Reading is best when you have a limitless supply of cold fried chicken and chocolate chip cookies and milk.

Movies....Milk Duds, Junior Mints, a 32 oz diet pepsi (just cuz) and buttered popcorn..

so yeah, those things are okay, too...


----------



## Kiki Cannoli (Jul 15, 2011)

Syrenn and all - 

Do any of you soak/marinade the chicken before breading?  My sister swears by leaving the chicken overnight in buttermilk.

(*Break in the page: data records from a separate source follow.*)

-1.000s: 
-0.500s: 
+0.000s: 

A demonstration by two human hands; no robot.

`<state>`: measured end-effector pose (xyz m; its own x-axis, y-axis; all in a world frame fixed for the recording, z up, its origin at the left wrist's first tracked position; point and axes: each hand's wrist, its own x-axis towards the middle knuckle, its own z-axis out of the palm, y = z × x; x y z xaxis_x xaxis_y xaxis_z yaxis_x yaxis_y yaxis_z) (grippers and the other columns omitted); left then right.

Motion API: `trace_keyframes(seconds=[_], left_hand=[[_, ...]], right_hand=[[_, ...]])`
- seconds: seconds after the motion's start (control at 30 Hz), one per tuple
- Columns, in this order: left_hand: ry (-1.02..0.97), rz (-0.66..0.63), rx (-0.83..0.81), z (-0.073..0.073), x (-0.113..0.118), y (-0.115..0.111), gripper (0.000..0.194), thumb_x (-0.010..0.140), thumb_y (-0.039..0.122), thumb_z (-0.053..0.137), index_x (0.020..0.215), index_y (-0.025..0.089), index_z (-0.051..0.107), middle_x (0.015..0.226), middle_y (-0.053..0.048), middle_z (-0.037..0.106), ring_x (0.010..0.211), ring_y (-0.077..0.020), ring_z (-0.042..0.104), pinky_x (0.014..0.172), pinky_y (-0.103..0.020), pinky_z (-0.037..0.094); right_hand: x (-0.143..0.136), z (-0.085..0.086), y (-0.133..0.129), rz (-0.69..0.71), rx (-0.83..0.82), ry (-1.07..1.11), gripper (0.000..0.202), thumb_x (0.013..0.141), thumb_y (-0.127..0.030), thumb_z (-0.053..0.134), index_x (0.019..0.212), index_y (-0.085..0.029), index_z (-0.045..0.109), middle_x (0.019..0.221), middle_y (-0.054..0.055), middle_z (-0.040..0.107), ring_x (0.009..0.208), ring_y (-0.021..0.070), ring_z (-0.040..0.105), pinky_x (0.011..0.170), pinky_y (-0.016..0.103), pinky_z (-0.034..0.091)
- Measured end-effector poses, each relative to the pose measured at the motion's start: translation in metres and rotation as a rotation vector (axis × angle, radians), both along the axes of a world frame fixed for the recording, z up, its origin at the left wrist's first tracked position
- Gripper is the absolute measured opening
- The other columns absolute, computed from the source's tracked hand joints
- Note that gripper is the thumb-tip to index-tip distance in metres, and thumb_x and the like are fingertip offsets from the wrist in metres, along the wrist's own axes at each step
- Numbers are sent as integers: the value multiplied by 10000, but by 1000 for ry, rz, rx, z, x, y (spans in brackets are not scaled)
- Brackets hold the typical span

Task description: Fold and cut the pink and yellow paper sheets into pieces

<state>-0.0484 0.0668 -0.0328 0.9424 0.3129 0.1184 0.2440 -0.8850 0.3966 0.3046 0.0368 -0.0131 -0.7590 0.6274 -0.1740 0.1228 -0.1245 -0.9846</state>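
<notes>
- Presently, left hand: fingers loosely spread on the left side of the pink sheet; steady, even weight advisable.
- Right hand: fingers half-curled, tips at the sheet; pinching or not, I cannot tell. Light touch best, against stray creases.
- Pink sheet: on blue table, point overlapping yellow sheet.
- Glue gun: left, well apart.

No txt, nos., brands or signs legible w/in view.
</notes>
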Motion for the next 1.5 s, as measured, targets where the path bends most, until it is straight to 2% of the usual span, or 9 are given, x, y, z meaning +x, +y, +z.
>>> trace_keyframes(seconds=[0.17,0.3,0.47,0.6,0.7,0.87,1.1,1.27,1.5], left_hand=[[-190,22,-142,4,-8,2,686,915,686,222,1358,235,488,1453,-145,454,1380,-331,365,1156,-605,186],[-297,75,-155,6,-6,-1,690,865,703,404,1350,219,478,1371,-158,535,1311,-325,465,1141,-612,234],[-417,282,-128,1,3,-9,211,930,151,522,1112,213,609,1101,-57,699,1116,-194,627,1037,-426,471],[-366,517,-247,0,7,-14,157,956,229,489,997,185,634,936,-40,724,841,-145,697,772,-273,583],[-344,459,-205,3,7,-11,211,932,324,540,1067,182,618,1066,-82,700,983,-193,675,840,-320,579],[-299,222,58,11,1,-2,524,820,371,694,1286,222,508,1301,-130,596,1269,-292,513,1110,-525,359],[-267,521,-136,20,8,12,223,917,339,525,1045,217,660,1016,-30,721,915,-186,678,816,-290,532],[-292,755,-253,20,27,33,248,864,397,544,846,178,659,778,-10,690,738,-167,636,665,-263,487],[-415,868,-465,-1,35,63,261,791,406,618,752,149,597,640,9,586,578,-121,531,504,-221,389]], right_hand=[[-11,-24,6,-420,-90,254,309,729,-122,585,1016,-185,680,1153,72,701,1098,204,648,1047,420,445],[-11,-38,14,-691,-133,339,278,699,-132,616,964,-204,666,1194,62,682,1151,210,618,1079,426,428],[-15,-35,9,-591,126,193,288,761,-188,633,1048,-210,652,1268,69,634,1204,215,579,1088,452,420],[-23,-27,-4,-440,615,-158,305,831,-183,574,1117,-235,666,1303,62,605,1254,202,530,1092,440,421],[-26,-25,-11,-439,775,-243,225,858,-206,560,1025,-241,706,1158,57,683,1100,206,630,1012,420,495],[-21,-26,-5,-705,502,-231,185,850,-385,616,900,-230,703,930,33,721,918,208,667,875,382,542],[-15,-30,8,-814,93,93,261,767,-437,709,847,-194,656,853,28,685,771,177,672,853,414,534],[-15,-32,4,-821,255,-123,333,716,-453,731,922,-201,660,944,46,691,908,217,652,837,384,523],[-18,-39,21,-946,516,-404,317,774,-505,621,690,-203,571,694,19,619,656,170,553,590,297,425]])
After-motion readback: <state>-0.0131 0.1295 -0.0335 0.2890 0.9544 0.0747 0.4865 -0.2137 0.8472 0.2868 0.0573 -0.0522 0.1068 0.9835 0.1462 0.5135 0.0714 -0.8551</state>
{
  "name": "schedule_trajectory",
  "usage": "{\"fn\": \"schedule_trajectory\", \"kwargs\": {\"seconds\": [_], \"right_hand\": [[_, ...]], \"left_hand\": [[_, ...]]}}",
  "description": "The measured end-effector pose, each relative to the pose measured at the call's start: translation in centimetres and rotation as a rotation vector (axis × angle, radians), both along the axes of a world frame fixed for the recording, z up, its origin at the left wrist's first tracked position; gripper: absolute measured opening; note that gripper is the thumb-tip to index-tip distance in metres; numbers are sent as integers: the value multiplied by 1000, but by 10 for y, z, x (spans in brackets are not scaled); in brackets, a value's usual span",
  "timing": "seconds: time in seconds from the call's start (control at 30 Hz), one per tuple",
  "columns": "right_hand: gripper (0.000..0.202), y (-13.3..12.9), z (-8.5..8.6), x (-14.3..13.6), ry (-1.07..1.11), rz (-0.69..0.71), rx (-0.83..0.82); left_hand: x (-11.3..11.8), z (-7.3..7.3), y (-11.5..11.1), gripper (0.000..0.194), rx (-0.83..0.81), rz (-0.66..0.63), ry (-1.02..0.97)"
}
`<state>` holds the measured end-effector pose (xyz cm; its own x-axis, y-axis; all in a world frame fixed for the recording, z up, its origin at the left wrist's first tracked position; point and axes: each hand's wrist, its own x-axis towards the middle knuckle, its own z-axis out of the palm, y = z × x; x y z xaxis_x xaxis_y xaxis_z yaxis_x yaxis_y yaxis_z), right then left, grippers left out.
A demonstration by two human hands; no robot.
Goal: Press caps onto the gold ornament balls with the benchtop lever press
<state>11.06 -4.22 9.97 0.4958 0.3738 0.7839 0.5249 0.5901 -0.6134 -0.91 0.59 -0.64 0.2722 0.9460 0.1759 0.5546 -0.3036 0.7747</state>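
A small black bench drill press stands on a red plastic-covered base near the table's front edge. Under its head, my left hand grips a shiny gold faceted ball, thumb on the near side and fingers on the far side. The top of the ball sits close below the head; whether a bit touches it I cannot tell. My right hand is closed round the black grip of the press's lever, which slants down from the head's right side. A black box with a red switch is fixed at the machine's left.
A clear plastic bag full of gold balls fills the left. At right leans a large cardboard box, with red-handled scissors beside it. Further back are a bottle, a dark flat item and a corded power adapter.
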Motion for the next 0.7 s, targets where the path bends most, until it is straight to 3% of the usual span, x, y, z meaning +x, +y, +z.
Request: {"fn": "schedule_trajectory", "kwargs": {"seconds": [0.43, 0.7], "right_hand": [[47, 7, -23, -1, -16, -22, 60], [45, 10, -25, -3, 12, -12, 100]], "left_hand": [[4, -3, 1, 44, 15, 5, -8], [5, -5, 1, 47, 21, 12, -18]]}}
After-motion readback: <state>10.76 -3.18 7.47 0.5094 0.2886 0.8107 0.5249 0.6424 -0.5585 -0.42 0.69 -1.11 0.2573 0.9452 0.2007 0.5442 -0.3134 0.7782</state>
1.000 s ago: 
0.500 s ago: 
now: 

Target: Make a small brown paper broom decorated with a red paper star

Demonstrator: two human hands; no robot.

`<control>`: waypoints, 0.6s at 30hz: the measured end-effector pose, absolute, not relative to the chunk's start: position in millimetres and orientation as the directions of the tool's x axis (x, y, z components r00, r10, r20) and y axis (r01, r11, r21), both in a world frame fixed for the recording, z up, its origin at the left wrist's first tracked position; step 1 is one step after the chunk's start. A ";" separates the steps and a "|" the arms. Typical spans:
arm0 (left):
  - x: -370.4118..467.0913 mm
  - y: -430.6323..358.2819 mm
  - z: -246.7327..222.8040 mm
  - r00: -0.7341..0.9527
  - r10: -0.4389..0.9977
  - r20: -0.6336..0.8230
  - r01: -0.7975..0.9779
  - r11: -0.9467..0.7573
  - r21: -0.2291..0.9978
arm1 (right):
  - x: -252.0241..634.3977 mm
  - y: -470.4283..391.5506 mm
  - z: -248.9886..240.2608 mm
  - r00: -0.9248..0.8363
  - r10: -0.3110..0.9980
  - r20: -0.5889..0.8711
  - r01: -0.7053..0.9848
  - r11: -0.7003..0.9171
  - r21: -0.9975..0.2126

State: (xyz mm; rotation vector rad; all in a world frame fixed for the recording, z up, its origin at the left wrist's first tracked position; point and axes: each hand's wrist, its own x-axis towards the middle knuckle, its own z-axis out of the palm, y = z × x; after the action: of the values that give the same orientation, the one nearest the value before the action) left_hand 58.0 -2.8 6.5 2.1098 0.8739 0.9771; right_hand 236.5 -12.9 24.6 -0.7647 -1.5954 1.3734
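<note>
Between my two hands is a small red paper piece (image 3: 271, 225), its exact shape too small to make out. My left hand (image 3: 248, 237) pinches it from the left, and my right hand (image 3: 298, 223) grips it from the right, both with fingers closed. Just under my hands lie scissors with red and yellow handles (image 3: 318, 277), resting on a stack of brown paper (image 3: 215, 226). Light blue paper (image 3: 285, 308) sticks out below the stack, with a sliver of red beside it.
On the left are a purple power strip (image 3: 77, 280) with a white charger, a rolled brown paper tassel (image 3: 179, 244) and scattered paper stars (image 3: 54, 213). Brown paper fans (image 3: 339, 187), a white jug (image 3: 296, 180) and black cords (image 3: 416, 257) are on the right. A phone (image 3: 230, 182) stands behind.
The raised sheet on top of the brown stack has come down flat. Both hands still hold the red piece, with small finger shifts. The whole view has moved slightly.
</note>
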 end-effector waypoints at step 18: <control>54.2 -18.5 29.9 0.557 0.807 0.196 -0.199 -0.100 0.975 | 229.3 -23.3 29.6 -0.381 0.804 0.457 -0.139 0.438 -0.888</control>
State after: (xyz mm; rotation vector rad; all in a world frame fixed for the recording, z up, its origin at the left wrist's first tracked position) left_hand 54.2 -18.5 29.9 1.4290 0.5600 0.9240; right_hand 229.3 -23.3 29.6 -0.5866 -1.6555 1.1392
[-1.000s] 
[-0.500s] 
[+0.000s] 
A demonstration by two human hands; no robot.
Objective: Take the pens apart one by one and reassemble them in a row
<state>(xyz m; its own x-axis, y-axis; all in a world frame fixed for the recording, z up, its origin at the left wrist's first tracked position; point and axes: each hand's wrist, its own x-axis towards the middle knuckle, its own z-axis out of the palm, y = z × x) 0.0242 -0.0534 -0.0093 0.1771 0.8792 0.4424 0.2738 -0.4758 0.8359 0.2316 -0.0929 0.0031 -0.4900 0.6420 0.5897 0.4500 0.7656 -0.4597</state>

I've never done so and am not sure if I've ever tried it that way (sis lives thousands of miles away.)

Kiki


----------



## syrenn (Jul 15, 2011)

Kiki Cannoli said:


> Syrenn and all -
> 
> Do any of you soak/marinade the chicken before breading?  My sister swears by leaving the chicken overnight in buttermilk.
> 
> ...




Buttermilk, seasonings and maple syrup.


----------



## José (Jul 19, 2011)

> Originally posted by *AllieBaba*
> Reading is best when you have a limitless supply of cold fried chicken and chocolate chip cookies and milk.
> 
> Movies....Milk Duds, Junior Mints, a 32 oz diet pepsi (just cuz) and buttered popcorn..
> ...



LOL... 

I can easily envision you chowing down all that stuff while reading a recipe book and watching a food show.


----------



## José (Jul 19, 2011)

You and syrenn don't eat to live, Baba... you live to eat.


----------



## José (Jul 19, 2011)

Seriously now... I have no problem with glutonous people... to each his own.... at least as long as they don't try to drag me along.

When I lived in the US for the first time I stayed with one of my aunts for a while... Even my cousin, her son, called her Cookie Monster. I was already looking like a nine month pregnant woman when I finally took the wise decision to get the hell out of there.


----------



## Mad Scientist (Jul 19, 2011)

syrenn said:


> How can you go wrong with fired chicken! YUMMY!
> 
> AND....i see that nibble missing off of that front piece too!


Fried Chicken is great if you wanna' get fat. BBQ'ed or roasted for me.


----------



## syrenn (Jul 19, 2011)

José;3886556 said:
			
		

> You and syrenn don't eat to live, Baba... you live to eat.




And appreciation for the finer things in life.... you bet.


----------



## St.Blues (Jul 20, 2011)

syrenn said:


> José;3886556 said:
> 
> 
> 
> ...



[ame=http://www.youtube.com/watch?v=8wxOVn99FTE&feature=player_detailpage]&#x202a;Miley Cyrus - When I Look At You&#x202c;&rlm; - YouTube[/ame]

Play this softly in the back round at your next meal.... make sure you have a good wine on the table. Don't forget to dim the lights, light a candle or two.
be sure the kittens are fed first.


----------



## shintao (Jul 20, 2011)

I go with the col. as the best, but I haven't had Churches, so what makes it better??


----------



## High_Gravity (Jul 20, 2011)

shintao said:


> I go with the col. as the best, but I haven't had Churches, so what makes it better??



KFC tastes different everywhere you go, the one in California was terrible, chicken was bland, not cooked enough and not enough spices, you would have to toss it in the oven when you get home. After that experience I just stopped going back, Churchs Chicken is better because their Spicy Chicken is off the hook, it beat Popeyes in a national spicy chicken contest and you can't beat the specials.


----------



## syrenn (Jul 20, 2011)

High_Gravity said:


> shintao said:
> 
> 
> > I go with the col. as the best, but I haven't had Churches, so what makes it better??
> ...




One of these find days ..... im waiting for a pic of your fired chicken


----------